# PROBLEM TO SOLVE:
Repeat only the lines below from the one containing "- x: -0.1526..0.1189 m" through the one containing "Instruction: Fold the", inclusive, exactly as written.

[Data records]
· · · · · · ·

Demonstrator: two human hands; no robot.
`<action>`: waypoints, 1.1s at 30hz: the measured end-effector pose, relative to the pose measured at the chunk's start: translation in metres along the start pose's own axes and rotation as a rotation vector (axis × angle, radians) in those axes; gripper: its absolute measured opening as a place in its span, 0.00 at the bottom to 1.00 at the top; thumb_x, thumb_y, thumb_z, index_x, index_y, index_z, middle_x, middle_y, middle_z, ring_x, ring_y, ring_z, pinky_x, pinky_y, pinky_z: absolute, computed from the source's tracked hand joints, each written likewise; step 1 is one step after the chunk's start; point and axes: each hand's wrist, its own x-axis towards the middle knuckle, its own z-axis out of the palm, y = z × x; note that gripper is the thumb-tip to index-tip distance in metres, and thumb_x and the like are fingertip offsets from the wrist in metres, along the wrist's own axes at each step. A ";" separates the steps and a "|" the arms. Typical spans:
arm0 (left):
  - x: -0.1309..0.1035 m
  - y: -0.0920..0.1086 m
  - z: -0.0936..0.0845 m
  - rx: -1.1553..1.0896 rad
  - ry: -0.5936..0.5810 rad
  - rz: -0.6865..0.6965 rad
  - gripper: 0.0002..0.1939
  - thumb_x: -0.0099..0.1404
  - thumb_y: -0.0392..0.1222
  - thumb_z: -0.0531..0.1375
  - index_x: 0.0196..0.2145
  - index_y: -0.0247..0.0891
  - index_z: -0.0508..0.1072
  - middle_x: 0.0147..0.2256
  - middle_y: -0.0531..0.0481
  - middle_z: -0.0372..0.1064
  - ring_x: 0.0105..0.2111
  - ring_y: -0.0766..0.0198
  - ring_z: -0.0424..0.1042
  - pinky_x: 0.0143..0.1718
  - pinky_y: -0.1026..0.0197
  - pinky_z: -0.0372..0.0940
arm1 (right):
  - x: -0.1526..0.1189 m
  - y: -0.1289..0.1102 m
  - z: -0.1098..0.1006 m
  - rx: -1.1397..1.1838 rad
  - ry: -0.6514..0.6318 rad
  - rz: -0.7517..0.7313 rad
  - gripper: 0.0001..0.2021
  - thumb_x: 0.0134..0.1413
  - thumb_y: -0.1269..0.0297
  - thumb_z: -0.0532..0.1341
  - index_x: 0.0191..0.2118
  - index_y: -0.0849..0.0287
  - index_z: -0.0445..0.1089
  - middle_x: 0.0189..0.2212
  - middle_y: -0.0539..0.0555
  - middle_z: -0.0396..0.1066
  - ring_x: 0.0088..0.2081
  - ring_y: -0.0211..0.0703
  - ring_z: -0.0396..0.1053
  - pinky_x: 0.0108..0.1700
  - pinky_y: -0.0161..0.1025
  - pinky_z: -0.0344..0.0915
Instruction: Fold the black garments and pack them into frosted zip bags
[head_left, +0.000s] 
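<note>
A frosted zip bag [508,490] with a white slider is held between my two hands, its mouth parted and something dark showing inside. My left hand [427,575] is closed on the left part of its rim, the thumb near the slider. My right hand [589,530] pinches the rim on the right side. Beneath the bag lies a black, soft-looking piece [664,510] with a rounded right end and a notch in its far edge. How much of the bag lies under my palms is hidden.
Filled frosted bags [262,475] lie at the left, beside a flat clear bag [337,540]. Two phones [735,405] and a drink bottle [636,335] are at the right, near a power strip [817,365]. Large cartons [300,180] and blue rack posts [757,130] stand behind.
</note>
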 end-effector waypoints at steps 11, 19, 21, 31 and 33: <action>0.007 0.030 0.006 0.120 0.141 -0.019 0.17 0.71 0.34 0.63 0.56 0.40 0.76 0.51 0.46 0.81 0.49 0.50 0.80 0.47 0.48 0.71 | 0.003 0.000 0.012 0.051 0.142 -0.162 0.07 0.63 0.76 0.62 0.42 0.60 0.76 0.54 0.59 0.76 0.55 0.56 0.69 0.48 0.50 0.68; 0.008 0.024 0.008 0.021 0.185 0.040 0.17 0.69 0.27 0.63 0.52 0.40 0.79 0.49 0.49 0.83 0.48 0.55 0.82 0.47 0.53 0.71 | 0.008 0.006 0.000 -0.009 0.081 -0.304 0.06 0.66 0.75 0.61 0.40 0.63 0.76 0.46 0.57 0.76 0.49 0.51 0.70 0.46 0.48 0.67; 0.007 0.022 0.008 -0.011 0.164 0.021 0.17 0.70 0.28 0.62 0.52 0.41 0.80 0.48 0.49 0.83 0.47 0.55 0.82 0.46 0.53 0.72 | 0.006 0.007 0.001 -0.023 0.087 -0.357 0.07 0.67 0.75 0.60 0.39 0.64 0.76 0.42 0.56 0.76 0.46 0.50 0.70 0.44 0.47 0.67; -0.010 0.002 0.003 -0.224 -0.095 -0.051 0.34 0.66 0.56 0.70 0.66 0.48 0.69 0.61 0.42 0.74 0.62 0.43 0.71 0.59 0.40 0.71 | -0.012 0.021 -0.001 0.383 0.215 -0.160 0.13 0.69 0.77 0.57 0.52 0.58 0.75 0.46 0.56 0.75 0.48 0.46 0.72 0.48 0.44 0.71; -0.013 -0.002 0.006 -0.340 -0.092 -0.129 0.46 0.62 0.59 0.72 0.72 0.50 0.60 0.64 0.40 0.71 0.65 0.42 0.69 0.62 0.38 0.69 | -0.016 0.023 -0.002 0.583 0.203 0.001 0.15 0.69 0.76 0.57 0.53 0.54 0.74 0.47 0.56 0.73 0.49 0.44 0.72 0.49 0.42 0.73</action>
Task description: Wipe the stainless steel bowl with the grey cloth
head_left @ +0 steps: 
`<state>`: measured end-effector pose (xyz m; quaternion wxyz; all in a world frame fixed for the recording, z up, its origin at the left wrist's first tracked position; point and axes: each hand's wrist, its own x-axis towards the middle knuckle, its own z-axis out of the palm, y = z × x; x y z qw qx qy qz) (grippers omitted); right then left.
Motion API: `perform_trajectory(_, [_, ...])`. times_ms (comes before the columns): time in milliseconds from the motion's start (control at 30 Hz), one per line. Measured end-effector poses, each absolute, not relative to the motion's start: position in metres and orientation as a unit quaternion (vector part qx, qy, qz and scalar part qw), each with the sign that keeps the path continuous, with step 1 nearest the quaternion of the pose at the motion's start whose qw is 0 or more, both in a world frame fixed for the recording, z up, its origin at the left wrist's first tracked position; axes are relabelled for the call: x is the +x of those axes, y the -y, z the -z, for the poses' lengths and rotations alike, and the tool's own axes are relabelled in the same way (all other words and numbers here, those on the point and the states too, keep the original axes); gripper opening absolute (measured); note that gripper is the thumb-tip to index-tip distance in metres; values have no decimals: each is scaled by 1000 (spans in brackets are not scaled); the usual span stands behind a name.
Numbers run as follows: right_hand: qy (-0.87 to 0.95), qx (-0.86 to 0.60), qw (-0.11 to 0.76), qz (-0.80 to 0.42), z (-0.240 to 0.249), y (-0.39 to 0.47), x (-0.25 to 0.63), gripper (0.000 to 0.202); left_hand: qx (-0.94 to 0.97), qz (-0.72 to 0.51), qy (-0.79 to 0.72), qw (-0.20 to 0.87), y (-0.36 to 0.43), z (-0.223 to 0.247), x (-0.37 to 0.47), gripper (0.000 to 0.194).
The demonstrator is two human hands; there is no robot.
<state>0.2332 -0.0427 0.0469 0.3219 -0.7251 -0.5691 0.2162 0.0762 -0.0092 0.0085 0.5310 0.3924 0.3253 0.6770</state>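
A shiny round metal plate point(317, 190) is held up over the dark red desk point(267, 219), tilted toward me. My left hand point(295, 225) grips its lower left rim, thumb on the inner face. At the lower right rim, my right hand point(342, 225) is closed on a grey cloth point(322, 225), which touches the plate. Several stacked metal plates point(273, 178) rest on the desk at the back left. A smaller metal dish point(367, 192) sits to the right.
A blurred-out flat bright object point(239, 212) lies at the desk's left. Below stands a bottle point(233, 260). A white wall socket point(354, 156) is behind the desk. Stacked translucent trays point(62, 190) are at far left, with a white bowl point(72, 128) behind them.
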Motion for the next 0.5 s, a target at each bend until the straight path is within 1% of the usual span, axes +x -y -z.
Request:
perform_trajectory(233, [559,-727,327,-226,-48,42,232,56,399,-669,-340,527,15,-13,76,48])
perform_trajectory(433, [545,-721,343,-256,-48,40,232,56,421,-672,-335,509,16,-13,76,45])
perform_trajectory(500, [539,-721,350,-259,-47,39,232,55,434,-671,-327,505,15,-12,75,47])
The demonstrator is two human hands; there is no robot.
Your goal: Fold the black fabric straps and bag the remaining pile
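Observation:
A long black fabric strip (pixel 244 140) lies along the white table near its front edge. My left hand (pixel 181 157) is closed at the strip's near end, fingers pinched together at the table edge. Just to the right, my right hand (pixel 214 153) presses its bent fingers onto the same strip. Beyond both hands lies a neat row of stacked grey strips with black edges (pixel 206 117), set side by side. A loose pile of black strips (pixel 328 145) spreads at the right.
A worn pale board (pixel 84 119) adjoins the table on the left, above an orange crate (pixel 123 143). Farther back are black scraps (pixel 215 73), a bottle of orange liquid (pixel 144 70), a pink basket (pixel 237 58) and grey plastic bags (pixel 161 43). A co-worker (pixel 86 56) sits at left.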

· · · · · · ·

# EXERCISE OUTPUT:
  - x: -0.1526..0.1189 m
  - y: -0.1289..0.1102 m
  - z: -0.1098..0.1006 m
  - rx: -1.1397..1.1838 rad
  - ry: -0.6514..0.6318 rad
  - rz: -0.7517..0.7313 rad
  - gripper: 0.0001..0.2021
  - thumb_x: 0.0134..0.1413
  - thumb_y: -0.1269..0.0297
  - thumb_z: -0.0532..0.1341
  - index_x: 0.0191..0.2118
  - index_y: -0.0849..0.0287
  - index_z: -0.0445..0.1089
  - middle_x: 0.0189..0.2212
  - middle_y: -0.0539..0.0555
  - middle_z: -0.0396..0.1066
  - ring_x: 0.0088..0.2081
  - ring_y: -0.0211..0.0703
  - ring_z: -0.0396..0.1053
  - pinky_x: 0.0108..0.1700
  - pinky_y: -0.0161..0.1025
  - pinky_z: -0.0344..0.0915
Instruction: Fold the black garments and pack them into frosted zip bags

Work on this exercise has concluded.